I love the idea of Thanksgiving, the holiday of my memory: a house full of relatives, the dining room table groaning under the weight of everyone's contribution.
Growing up in Ohio, Thanksgiving was low expectations and high yield. Same menu, same folks, same routine each year: The men yelling at football games on TV, the women laughing in the kitchen, the kids in the basement entertaining and tormenting one another, the way cousins do.
It was the most comfortable of holidays. No presents, but no potential for disappointment. No chocolate bunnies, but no requisite hours crammed in church pews. It was simply big family and abundant food.
And even after 30 years in Southern California, there's a sense of melancholy that attends its grown-up incarnation, far from the people that I call family and the place I still consider home.
Thanksgiving as a grown-up settler in Los Angeles is a very different affair.
The guests may include strangers, the food tends toward gourmet, and the day feels like some sort of performance art, aimed at binding us to a narrative that doesn't exist anymore.
The holiday season tends to be hardest for those of us who've lost someone. The focus on family and reliance on rituals just magnifies those empty spots.
And the need for enforced cheeriness can turn the journey from Thanksgiving to Christmas into a wearying keep-your-chin-up slog.
There's this pressure to knit an age-old holiday around fragmented modern lives.
This year feels especially angst-y for me. Maybe it's the dreary weather. Or the crash after the election rush. Or the calendar quirk that bumped the holiday up. I'm just not ready to greet it.
Or maybe it's the sense that Thanksgiving is becoming a relic, shoved aside in our headlong rush to reward ourselves for a year survived with the glitz and glory of Christmas.
I feel ambushed in the car by my favorite radio station. Christmas music 24-7 a week before Thanksgiving? It's not "Silver Bells" I need, but the smooth grooves that have always eased me through the marathon of Thanksgiving cooking.
Even Starbucks has betrayed me this year. I'm still trying to savor Pumpkin Spice, but they jumped the gun and began pushing Peppermint Mocha the day after Halloween.

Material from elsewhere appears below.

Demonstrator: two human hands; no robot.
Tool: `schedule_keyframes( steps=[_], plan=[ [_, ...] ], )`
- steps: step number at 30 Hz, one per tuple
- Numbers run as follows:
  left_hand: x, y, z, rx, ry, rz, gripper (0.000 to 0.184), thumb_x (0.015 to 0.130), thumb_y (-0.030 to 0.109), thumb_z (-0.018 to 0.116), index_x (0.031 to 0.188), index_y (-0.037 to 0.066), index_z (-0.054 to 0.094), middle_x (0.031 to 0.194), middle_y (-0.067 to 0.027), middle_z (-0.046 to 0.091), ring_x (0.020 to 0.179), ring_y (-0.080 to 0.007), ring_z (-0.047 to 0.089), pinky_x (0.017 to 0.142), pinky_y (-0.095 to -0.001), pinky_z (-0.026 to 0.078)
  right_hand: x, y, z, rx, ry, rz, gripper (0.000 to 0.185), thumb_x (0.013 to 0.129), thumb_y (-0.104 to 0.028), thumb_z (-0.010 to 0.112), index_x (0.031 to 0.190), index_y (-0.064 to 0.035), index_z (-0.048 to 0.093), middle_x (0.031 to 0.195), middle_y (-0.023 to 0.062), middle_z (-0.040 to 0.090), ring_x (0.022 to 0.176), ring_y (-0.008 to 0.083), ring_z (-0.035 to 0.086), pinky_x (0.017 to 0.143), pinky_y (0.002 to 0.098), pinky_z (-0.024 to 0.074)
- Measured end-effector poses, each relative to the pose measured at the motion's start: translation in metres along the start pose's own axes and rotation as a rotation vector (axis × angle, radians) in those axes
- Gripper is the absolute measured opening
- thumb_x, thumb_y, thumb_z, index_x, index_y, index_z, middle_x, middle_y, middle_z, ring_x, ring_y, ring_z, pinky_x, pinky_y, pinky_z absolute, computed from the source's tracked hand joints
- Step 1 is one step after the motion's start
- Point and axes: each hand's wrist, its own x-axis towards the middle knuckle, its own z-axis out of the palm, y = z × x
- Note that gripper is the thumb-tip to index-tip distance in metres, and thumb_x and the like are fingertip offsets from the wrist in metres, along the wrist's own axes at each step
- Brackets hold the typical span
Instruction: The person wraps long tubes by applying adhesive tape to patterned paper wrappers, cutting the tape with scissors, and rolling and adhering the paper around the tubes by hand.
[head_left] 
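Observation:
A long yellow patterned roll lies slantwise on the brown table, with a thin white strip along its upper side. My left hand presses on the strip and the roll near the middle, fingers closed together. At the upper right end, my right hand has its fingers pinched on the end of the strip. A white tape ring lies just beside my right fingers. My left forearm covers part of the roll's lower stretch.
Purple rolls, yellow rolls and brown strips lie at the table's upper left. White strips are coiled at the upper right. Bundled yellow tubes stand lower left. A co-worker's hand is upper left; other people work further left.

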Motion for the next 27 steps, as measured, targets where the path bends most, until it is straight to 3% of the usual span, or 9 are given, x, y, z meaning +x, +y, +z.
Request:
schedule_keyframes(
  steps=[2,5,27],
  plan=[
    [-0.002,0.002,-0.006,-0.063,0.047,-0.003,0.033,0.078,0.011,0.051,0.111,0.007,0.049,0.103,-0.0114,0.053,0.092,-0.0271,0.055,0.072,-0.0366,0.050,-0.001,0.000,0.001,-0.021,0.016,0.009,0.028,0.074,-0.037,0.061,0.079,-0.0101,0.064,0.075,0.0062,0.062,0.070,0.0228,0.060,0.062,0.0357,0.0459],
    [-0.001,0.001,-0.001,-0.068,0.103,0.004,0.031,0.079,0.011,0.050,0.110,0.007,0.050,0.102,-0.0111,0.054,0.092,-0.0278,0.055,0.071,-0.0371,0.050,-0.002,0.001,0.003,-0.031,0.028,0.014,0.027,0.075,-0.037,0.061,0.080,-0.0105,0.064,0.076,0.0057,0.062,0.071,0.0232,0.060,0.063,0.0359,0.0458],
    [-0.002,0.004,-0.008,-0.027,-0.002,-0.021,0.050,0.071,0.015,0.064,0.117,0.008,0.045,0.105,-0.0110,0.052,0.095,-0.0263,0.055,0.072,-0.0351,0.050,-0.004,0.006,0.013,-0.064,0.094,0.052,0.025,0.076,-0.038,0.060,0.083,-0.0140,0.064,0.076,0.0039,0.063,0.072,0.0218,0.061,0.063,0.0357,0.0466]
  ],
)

And you can start your Black Friday shopping on Thanksgiving evening this year. Just load those plates in the dishwasher and join the hordes at Wal-Mart or Target.

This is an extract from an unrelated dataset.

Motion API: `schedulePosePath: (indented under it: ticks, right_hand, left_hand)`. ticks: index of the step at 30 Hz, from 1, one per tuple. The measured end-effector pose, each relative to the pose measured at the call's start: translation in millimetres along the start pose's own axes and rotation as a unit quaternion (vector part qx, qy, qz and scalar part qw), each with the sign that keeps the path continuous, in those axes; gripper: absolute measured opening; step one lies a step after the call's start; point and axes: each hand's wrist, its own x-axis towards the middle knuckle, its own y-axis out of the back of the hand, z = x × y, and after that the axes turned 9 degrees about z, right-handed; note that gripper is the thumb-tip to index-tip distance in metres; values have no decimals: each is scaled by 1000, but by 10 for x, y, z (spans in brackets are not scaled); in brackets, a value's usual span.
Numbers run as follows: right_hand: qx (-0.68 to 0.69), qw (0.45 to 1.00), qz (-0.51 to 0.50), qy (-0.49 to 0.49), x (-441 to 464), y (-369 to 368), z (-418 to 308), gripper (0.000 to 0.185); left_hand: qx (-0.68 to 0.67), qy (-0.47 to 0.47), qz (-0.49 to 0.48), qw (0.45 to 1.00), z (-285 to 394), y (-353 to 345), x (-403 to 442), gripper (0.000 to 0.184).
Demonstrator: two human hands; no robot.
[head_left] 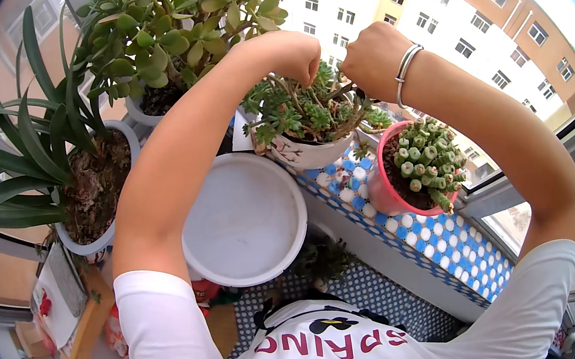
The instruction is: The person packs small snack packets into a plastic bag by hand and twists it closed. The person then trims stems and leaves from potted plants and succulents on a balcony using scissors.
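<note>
My left hand is curled closed, knuckles up, over the far side of a succulent with small green rosettes. The succulent grows in a white patterned pot on the tiled ledge. To its right, my right hand is closed in a fist, with a silver bangle on the wrist. Thin brown stems and a dark narrow piece lie just below the two hands. What either hand grips is hidden by the fingers.
A pink pot of stubby succulents stands on the blue-and-white ledge. A large round white basin lies below my left forearm. A jade plant and a long-leaved plant stand at left. Windows border the right.
</note>
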Motion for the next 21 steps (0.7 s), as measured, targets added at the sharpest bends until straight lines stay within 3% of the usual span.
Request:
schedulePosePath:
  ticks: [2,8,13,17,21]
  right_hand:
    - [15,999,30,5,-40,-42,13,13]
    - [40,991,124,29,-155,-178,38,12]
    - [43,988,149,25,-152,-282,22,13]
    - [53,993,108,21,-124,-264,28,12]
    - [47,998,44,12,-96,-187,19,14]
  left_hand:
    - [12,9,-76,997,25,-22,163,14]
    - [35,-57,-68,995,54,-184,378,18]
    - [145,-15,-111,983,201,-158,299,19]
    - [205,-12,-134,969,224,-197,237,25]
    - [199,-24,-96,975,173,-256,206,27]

That makes the holiday meal seem less a celebration of gratitude than a way to fortify bands of shoppers hunting for a deal.
I couldn't even make it through the grocery store on my first shopping attempt last weekend.
The staggering lines, the endless choices, the aisles clogged with list-toting shoppers.... I abandoned my cart in the produce section and fled without buying a thing.
I long for the days when it was OK to pick up a frozen Butterball on Wednesday evening. Now I'm supposed to decide weeks before whether I want my fresh bird organic, heritage, grain fed, pre-brined.
And then there are the diet issues to keep track of: who doesn't eat meat, can't tolerate gluten, is allergic to peanuts or too lactose-intolerant for the cheese.
Every year I struggle to cobble together a meal — and a Thanksgiving — that reflects my memories and will serve as a template for my children. And every year I realize just how impossible that is.
This year I'm going to try to keep the holiday low-key. We'll have new guests around the table.
My college daughter is bringing home a friend from school. And my neighbor is coming with his girlfriend and his son. They are bringing salad, a cake, macaroni-and-cheese and an already opened bottle of wine that we'll finish on Thanksgiving night.
And I'm trying not to worry about the fact that I don't have enough plates that match, there's a rubber tray nailed over a hole in my ceiling, and my turkey tends to turn out dry, no matter how long I brine it.
The saving grace is the college friend from Denmark, who has never experienced an American Thanksgiving and doesn't know what it's supposed to be like.
I've decided, for this year at least, that gives me a clean slate.